> Problem requirements:
Once you have read the records, output them exactly.

> Materials provided:
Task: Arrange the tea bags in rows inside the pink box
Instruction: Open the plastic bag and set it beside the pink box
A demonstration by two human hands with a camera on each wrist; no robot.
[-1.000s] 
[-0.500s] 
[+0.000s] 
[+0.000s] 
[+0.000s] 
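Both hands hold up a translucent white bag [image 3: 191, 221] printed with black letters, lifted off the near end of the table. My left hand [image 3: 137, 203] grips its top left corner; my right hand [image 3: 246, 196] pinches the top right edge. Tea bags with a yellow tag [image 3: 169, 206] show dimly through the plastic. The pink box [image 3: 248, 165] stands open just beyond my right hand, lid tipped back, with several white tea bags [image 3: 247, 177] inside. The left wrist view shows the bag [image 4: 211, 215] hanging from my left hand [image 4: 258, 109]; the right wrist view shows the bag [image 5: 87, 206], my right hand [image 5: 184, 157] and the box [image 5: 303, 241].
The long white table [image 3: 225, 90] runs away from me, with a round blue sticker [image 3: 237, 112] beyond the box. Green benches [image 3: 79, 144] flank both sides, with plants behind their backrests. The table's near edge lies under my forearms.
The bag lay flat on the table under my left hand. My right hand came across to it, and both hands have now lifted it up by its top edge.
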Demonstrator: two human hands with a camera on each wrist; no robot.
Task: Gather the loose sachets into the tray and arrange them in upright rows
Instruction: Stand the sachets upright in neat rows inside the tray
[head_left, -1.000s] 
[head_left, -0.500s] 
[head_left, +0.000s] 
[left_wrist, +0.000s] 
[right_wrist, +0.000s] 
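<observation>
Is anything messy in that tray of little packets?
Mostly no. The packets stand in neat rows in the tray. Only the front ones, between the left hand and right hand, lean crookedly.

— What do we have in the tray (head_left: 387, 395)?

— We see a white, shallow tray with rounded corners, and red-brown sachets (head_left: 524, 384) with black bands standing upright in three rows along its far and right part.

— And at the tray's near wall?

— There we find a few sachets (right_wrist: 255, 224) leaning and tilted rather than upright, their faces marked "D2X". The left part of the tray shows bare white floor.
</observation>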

> Worked solution:
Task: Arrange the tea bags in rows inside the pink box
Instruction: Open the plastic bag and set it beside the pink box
A demonstration by two human hands with a camera on each wrist; no robot.
[-1.000s] 
[-0.500s] 
[+0.000s] 
[+0.000s] 
[+0.000s] 
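Both hands hold up a translucent white bag [image 3: 191, 221] printed with black letters, lifted off the near end of the table. My left hand [image 3: 137, 203] grips its top left corner; my right hand [image 3: 246, 196] pinches the top right edge. Tea bags with a yellow tag [image 3: 169, 206] show dimly through the plastic. The pink box [image 3: 248, 165] stands open just beyond my right hand, lid tipped back, with several white tea bags [image 3: 247, 177] inside. The left wrist view shows the bag [image 4: 211, 215] hanging from my left hand [image 4: 258, 109]; the right wrist view shows the bag [image 5: 87, 206], my right hand [image 5: 184, 157] and the box [image 5: 303, 241].
The long white table [image 3: 225, 90] runs away from me, with a round blue sticker [image 3: 237, 112] beyond the box. Green benches [image 3: 79, 144] flank both sides, with plants behind their backrests. The table's near edge lies under my forearms.
The bag lay flat on the table under my left hand. My right hand came across to it, and both hands have now lifted it up by its top edge.
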Demonstrator: two human hands with a camera on each wrist; no robot.
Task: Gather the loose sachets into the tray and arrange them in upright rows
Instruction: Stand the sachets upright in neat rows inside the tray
[head_left, -1.000s] 
[head_left, -0.500s] 
[head_left, +0.000s] 
[left_wrist, +0.000s] 
[right_wrist, +0.000s] 
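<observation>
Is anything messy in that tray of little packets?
Mostly no. The packets stand in neat rows in the tray. Only the front ones, between the left hand and right hand, lean crookedly.

— What do we have in the tray (head_left: 387, 395)?

— We see a white, shallow tray with rounded corners, and red-brown sachets (head_left: 524, 384) with black bands standing upright in three rows along its far and right part.

— And at the tray's near wall?

— There we find a few sachets (right_wrist: 255, 224) leaning and tilted rather than upright, their faces marked "D2X". The left part of the tray shows bare white floor.
</observation>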

The exercise calls for nothing further.